Hopefully, small proves to be beautiful for the Africa-focused private equity investors making deals last week. Because, the common theme of the week was deals of the smaller variety. Not that they don't have big plans. They do.
Fresh from holding a first close for its second fund in early April,
Catalyst Principal Partners has completed the first investment for the fund by acquiring
Jambo Biscuits from the Dawda family. The transaction is being executed via a newly-formed company,
Britania Foods, whose name is derived from Jambo's flagship biscuit brand, well-known in Kenya.
As well as providing Britania Foods with an injection of working capital, Catalyst plans to support the portfolio company strategically, improving its technical capabilities, management skills, corporate governance as well as reinforcing the company's distribution network. As part of the deal, Catalyst has appointed Robert Kagundah, an experienced executive whose worked in multiple African markets managing regional FMCG businesses, including
The Coca-Cola Company.
DOB Equity has become the latest institution to back
Africa Logistics Properties,
(ALP), a developer and manager of Grade A warehousing in Nairobi. The Dutch family office is investing $4 million in the firm for an undisclosed stake.
The fresh capital will be used to support ALP warehouse development plans as well as its expansion plans across the broader East Africa region. In early March, a consortium of investors made up of UK development finance institution
Maris Capital and
Mbuyu Capital Partners jointly invested $48 million in ALP which was recently set up to take advantage of the opportunity provided by the lack of quality, international-standard warehousing space in the region.

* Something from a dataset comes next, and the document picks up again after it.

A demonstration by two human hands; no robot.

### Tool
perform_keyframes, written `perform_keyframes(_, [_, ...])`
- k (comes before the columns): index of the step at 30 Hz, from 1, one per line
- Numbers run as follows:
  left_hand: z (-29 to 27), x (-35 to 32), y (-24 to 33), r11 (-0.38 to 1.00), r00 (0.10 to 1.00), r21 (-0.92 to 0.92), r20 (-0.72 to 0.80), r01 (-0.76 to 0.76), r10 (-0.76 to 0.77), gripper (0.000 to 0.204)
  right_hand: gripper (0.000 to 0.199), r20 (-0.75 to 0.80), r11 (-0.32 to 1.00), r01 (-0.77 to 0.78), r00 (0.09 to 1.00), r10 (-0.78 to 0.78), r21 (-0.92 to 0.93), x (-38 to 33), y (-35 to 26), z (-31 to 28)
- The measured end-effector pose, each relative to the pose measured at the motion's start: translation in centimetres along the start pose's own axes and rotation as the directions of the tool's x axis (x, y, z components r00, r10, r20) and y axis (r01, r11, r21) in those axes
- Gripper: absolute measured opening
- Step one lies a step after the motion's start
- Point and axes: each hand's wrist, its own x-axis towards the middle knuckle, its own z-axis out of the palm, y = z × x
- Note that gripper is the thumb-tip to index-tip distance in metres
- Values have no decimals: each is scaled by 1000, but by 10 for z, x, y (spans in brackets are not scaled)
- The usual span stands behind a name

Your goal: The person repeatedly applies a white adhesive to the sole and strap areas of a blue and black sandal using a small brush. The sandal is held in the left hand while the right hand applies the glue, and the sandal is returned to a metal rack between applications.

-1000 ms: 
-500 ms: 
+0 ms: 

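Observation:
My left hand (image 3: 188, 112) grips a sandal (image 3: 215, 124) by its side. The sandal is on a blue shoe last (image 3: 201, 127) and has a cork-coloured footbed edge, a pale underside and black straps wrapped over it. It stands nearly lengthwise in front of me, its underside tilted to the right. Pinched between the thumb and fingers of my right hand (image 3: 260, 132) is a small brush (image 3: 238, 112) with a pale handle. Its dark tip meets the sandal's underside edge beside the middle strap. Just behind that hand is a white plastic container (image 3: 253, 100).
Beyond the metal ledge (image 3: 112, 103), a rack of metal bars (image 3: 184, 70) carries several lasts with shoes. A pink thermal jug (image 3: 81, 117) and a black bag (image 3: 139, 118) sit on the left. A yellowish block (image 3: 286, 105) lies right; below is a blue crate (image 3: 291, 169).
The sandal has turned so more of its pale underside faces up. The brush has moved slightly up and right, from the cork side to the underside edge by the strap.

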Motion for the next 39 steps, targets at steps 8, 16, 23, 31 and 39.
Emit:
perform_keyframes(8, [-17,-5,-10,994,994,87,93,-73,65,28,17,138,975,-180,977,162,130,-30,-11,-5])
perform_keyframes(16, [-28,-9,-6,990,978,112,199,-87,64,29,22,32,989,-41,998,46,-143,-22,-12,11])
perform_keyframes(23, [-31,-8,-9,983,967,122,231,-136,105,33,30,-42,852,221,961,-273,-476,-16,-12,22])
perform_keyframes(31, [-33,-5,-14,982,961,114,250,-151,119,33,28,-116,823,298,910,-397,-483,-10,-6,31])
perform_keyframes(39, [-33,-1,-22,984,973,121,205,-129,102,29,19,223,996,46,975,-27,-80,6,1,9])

Quona Capital, via the $141 million Accion Frontier Inclusion Fund which closed in March this year, is backing
AllLife, a life insurance company providing cover for those with HIV and diabetes in South Africa. Financial terms of the deal were not disclosed.
The transaction is the tenth deal for the fund which closed with commitments totaling $141 million in March this year and marks the first foray into the insuretech space for the fintech-focused investment vehicle. The capital is being earmarked to support the company's product development plans and its expansion priorities in new countries outside South Africa.
The Moringa Partnership, an impact investor, is making its second deal in Africa, backing
Asante Capital EPZ, a Kenyan agroforestry business founded in 2015, with $6 million. The size of the stake and other terms of the deal were not disclosed.
The fresh capital will help Asante scale its operations to support its expansion plans. The firm develops tree plantations and tropical crops, and an initial $3 million of the investment will be used to support the development of a plywood industry in the East African country as well as kick-start the production of essential oils and food products.
Staying in the ealm of impact investing, two funds backed
Investisseurs & Partenaires' impact fund-of-funds, IP Développement II, have recently made investments in Senegal and Burkina Faso. In backing
OuiCarry, a Senegalese delivery service operator,
Teranga Capital is making its first investment for its €5 million fund, whilst
Sinergi Burkhina is adding a second company,
AgroServ, to its €2.5 million fund's portfolio.
In fundraising news,
500 Startups, a globally-focused venture capital firm headquartered in Silicon Valley, announced that it has held a first close for its MENA-focused fund last week. The 500 Startups MENA fund, which is also known as 500 Falcons, landed $15 million of the $30 million it is targeting for investment in early-stage startups in the MENA region.
Among the LPs making commitments to the fund's first close are the
Oman Investment Fund and the
Qatar Science and Technology Park. According to 500 Startups, about 50% of the fund will be invested in between 100 and 150 companies, with the balance of the fund held for follow-on investment in the top 20% of the portfolio
Àrgentil Capital Management has launched the raise for its second fund, a generalist equity/debt fund that will target opportunities in small and mid-sized businesses in Nigeria. The new fund has already received commitments from three investors who participated in Àrgentil's first fund, which is now in the process of being fully realized and wound down.
Àrgentil Principal Investment Portfolio II or APIP II is initially targeting a final close $12.5 million and is hoping to deliver investors an IRR of 25%. The fund's strategy will be to allocate between $100,000 and $1 million in its deals, investing in both debt and equity instruments.
Financial Times had a couple of interesting pieces that caught our eye last week. In the first, it reports that private companies and private equity firms are sensing promising investment opportunities in the healthcare sector on the continent as more and more of Africa's consumers can increasingly afford treatment.
And in the second, Jim Roth, one of the founders of
LeapFrog Investments, explains how the decade-old emerging markets specialist investor has grown since its launch and his conviction that capitalism can have a transformative social impact.